LANE: "If you stop voting, the politicians will leave." (laughter)

OTTE: You vote for them, it only encourages them!

LANE: I’m very interested to hear then how all of this connects to your experience with the new piece he wrote for you, The Fall of the Empire.

OTTE: The first piece to arrive from Frederic was the bass drum movement. That was the first one.

LANE: For solo bass drum, chime, off-stage radio, with a mysterious text by Dickens.

OTTE: Yes. Dickens!

LANE: When I first came to see you working on the piece you were using this charming, yet rather thin, old Italian bass drum. However, in the subsequent coaching and performance, you went with a very large concert-sized bass drum.

OTTE: I had a different idea of what a bass drum for a solo performer in this context would be than he did. When he arrived, he said he only thinks of a bass drum as something as large and deep as possible. His use of it here is wonderfully atmospheric with lots of stuff at the threshold of audibility. Of course it was immediately clear to me then as a better fit for what he was writing in this movement. And about the radio, he said he was a guest in someone’s house where he heard, ever so faintly, a radio coming from another room while he was lying in bed musing about this quite special Dickens text.

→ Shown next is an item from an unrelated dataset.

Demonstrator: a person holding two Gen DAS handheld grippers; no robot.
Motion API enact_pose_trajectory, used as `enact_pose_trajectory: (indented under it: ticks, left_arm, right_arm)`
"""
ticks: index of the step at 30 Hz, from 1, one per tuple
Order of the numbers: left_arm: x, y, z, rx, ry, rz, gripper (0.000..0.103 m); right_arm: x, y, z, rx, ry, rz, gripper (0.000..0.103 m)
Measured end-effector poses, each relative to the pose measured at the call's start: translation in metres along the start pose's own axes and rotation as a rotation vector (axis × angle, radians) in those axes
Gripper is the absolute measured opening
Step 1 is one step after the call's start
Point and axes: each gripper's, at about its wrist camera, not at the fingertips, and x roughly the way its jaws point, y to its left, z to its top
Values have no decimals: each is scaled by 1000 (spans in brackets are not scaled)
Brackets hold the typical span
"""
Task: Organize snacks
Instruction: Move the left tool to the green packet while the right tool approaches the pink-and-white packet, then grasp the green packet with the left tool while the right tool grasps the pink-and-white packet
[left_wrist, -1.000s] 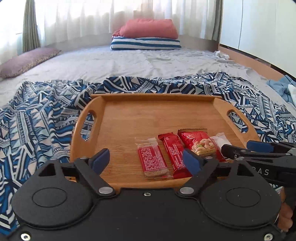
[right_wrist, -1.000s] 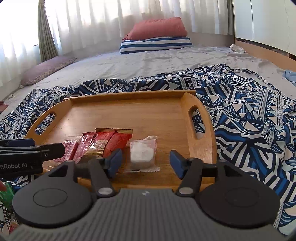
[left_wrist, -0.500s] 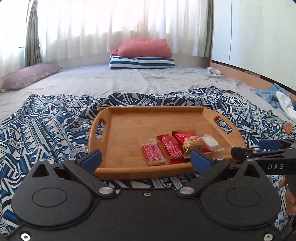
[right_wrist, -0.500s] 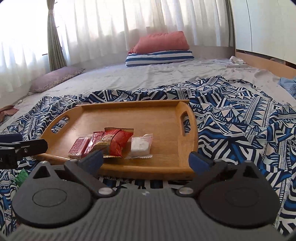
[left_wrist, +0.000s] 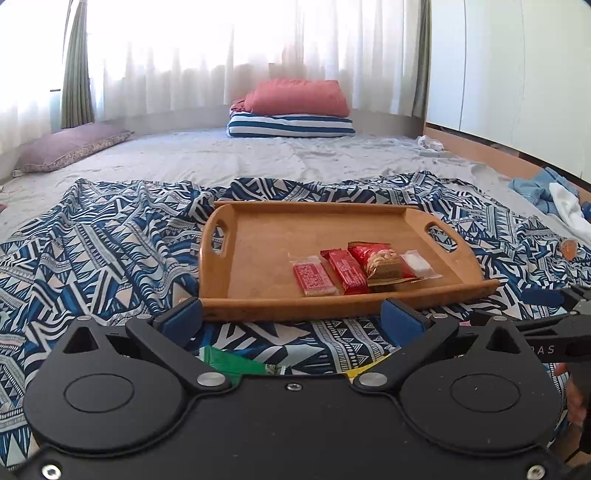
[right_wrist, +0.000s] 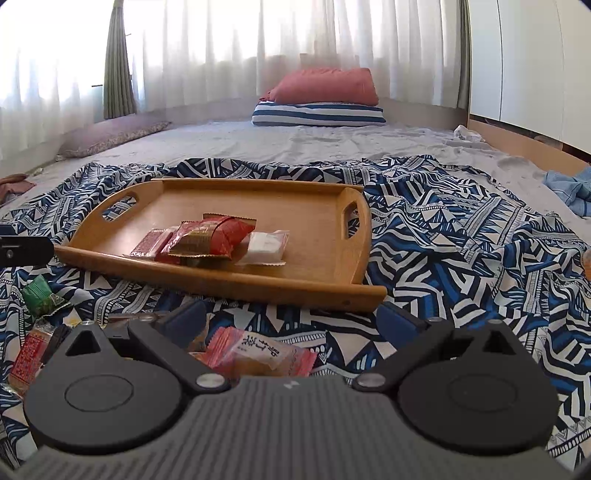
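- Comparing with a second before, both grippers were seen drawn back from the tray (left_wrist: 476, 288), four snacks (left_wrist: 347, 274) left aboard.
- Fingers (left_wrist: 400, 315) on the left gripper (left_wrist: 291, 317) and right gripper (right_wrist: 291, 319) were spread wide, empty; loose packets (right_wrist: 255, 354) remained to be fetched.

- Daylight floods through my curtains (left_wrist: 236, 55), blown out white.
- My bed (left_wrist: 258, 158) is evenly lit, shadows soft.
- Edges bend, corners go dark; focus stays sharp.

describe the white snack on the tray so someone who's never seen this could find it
On the patterned blue blanket sits a wooden tray holding a row of four packets. The white snack is at the row's right end, in clear wrapping; every other packet there is red.
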Motion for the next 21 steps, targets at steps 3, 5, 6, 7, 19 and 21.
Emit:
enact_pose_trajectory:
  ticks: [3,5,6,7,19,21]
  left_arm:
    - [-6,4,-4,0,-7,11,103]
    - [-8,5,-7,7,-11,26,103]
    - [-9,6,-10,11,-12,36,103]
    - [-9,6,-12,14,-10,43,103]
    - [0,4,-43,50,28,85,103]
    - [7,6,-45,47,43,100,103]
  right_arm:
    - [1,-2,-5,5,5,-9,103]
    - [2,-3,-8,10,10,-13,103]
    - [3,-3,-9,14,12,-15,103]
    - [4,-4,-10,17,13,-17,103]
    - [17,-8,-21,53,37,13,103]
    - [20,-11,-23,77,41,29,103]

LANE: And I noticed you typed out all of the texts here as well.
OTTE: Yes. Partly, I did that because I was bothered by the accumulation, one after another, of these bizarre texts. You have to remember, each movement arrived separately over a period of months, and not in the order of final presentation. Every one was stranger than the next and I was worried: does he know what he's doing? Maybe someone should make him look at and read through all these things together. In one sense I was claiming that I had just typed these out for myself to familiarize myself with them. But, once I had learned them, why no send it to him? I guess I wanted him to look at them and say, "This is pretty odd, isn't it?" And all he wrote back was, "Yeah I don't know if they're any good, and if they're not, don't play them with text, or play the pieces you like without text, or don't play the ones you don't like or..." You know, wonderfully, frustratingly, typical Frederic.

LANE: Well, in his lecture, Nonsequiturs, which we saw at MUSIC 07 here in Cincinnati, he said afterwards, "It doesn't really matter what the texts mean. People infer meaning from them." And so he strings together all of these nonsensical things, these nonsequiturs, and plays music in between that has nothing to do with the texts, but inevitably people infer meaning and make connections between the music and text. And I think maybe the same is true of this piece. You can go through the text and it makes no sense on the whole, but when you are on stage performing, scratching around on the instruments up there, and saying the texts, it seems to make perfect sense. Somehow it makes sense!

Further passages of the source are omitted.